Consider each line of the material below and note whether it holds "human". State how many do, and nothing else.

━━━━━━━━━━━━━━━━━━━━

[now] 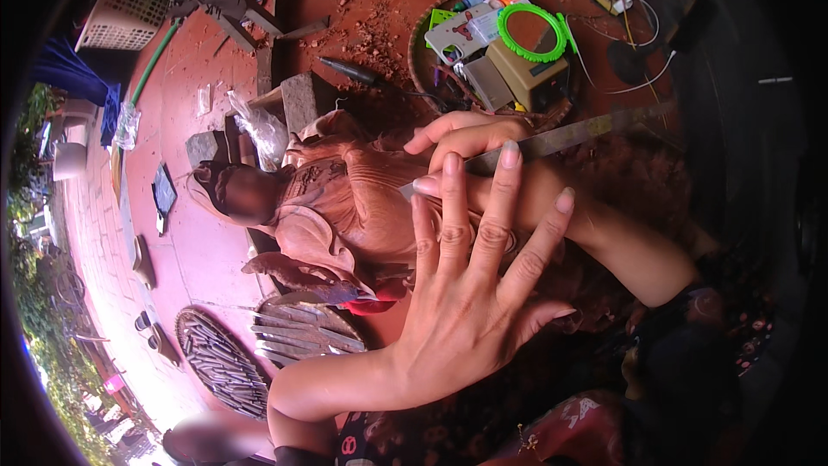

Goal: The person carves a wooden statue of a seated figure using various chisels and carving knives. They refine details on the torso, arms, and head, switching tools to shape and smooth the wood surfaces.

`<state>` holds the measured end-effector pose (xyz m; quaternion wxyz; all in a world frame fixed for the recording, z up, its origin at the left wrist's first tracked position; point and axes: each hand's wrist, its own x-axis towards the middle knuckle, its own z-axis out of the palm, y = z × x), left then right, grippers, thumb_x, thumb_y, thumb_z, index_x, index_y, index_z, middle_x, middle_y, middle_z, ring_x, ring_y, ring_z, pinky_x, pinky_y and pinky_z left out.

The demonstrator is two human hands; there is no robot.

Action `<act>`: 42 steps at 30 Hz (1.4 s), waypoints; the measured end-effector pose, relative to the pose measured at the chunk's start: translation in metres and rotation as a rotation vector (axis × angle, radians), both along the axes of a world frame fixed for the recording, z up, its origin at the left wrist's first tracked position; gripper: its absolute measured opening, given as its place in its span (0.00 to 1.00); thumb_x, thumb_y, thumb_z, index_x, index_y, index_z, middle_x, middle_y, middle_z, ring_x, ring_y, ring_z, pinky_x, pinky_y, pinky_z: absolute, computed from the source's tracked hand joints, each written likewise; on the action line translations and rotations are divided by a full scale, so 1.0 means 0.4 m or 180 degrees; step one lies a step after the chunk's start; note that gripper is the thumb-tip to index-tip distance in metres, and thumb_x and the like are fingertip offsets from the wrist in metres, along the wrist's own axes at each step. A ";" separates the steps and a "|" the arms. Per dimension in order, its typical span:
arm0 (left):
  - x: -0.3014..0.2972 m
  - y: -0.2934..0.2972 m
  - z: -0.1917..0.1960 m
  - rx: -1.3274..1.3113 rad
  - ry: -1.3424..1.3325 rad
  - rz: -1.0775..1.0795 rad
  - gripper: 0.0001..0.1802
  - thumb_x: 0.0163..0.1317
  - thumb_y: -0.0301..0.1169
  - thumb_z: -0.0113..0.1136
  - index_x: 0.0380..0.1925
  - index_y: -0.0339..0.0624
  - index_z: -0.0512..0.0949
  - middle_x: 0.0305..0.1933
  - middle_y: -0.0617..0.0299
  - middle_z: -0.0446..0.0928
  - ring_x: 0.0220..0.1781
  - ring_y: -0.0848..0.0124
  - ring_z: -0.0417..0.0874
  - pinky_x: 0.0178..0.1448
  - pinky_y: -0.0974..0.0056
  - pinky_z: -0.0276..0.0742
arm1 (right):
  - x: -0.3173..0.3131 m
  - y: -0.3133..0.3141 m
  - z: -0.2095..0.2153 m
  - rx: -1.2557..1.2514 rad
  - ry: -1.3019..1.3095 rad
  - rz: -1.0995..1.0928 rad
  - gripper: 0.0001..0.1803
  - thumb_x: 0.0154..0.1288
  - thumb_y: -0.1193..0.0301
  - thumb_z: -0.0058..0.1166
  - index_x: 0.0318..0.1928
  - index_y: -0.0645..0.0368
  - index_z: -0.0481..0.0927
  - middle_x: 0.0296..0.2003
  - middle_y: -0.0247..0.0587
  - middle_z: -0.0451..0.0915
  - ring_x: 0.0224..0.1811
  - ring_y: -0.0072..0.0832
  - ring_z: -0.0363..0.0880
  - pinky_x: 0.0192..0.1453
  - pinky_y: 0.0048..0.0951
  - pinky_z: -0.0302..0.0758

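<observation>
Nearest me, my left hand (470, 285) is spread flat, fingers (504, 198) splayed and released, palm down over the carving (336, 207). It grips nothing; its fingertips rest against a long flat blade (586, 131), a chisel or file, I cannot tell which. My right hand (466, 140) lies just beyond, fingers curled around that blade near its working end, where it meets the wood.

The carving, a reddish wooden figure, lies on its side at mid-frame, touching both hands, its dark rounded head (246, 194) to my left.

To do this stroke well, I judge the spread hand should keep pressing the blade flat and steer it, while the other hand supplies a short, shallow push along the grain, away from the fingers.

Counting: one carving, one blade in hand, two hands. Beside the figure's base is one round woven tray (216, 362) holding many chisels (302, 336), too many to count surely. Farther off, a second round tray (423, 60) carries one tan box (530, 78), one green ring (535, 33) and small packets. One dark rotary tool (349, 71) lies beside it, and a white basket (125, 9) stands at the far corner. The floor (185, 242) is red with wood dust.
</observation>
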<state>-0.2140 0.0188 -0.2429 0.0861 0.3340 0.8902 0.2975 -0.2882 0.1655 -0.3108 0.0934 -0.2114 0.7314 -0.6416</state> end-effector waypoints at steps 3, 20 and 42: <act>-0.001 -0.001 -0.011 0.0102 0.0000 0.0018 0.48 0.56 0.57 0.62 0.73 0.50 0.60 0.78 0.33 0.42 0.78 0.28 0.39 0.75 0.33 0.43 | 0.000 -0.003 -0.008 0.0164 0.0111 -0.0010 0.11 0.59 0.66 0.68 0.34 0.63 0.85 0.44 0.51 0.82 0.49 0.37 0.81 0.55 0.38 0.77; -0.038 0.010 -0.040 0.0472 0.0073 0.0209 0.51 0.60 0.56 0.62 0.75 0.41 0.53 0.75 0.22 0.36 0.76 0.25 0.40 0.75 0.36 0.46 | -0.024 -0.003 0.021 0.0295 -0.0990 -0.0003 0.19 0.57 0.58 0.69 0.36 0.62 0.81 0.29 0.43 0.82 0.33 0.38 0.82 0.41 0.35 0.76; -0.012 -0.004 -0.031 0.0369 0.0295 0.0178 0.53 0.60 0.57 0.61 0.74 0.36 0.51 0.75 0.21 0.36 0.77 0.28 0.41 0.76 0.38 0.46 | -0.006 -0.040 -0.022 0.0216 0.0093 -0.0282 0.09 0.52 0.72 0.61 0.35 0.63 0.83 0.29 0.44 0.83 0.33 0.31 0.82 0.43 0.32 0.76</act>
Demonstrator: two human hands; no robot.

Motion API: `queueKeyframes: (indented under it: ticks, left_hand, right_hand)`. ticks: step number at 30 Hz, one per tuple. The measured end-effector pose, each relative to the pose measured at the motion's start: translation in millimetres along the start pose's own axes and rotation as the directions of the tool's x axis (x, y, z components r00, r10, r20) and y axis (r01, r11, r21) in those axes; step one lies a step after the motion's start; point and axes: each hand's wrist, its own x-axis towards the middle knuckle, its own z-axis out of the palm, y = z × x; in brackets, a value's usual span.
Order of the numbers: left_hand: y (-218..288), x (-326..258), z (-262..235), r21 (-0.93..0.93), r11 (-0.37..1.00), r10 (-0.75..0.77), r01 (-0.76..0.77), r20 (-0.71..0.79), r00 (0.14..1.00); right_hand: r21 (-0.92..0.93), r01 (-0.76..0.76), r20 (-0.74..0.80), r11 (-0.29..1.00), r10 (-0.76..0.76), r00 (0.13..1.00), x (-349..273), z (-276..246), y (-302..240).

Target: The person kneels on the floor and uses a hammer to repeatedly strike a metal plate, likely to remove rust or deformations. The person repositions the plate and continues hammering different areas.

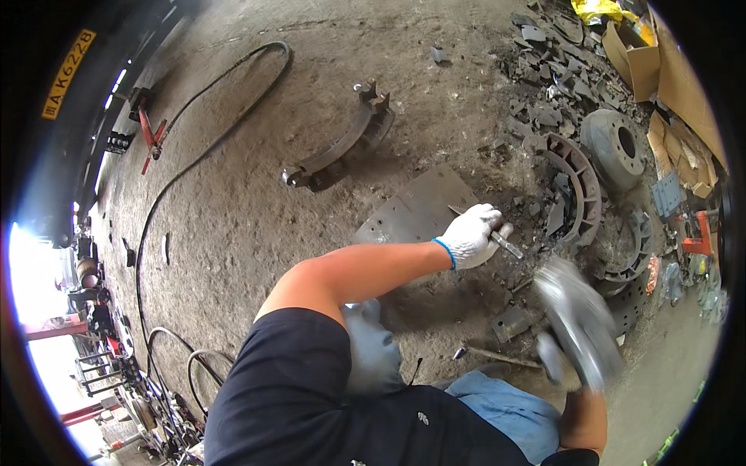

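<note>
- Well, in the head view my left hand (471, 235), in a white glove with a blue cuff, is closed around a slim metal bar (509, 245), which pokes out past my fist toward the lower right.
- Just beside that fist, a flat metal plate (410, 208) dotted with holes lies on the concrete floor (225, 225), partly behind my wrist.
- My right hand (575, 314), gloved too, is badly blurred, lower and farther right; I cannot tell how its fingers stand or what they hold.
- Beyond the plate lies a curved metal shoe (342, 147).
- Right of my left hand I see a ribbed arc (583, 190), a round drum (614, 147) and broken dark shards (556, 101).
</note>
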Motion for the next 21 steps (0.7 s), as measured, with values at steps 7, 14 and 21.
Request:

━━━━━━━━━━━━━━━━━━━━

== SOLUTION FOR THIS PROBLEM ==
2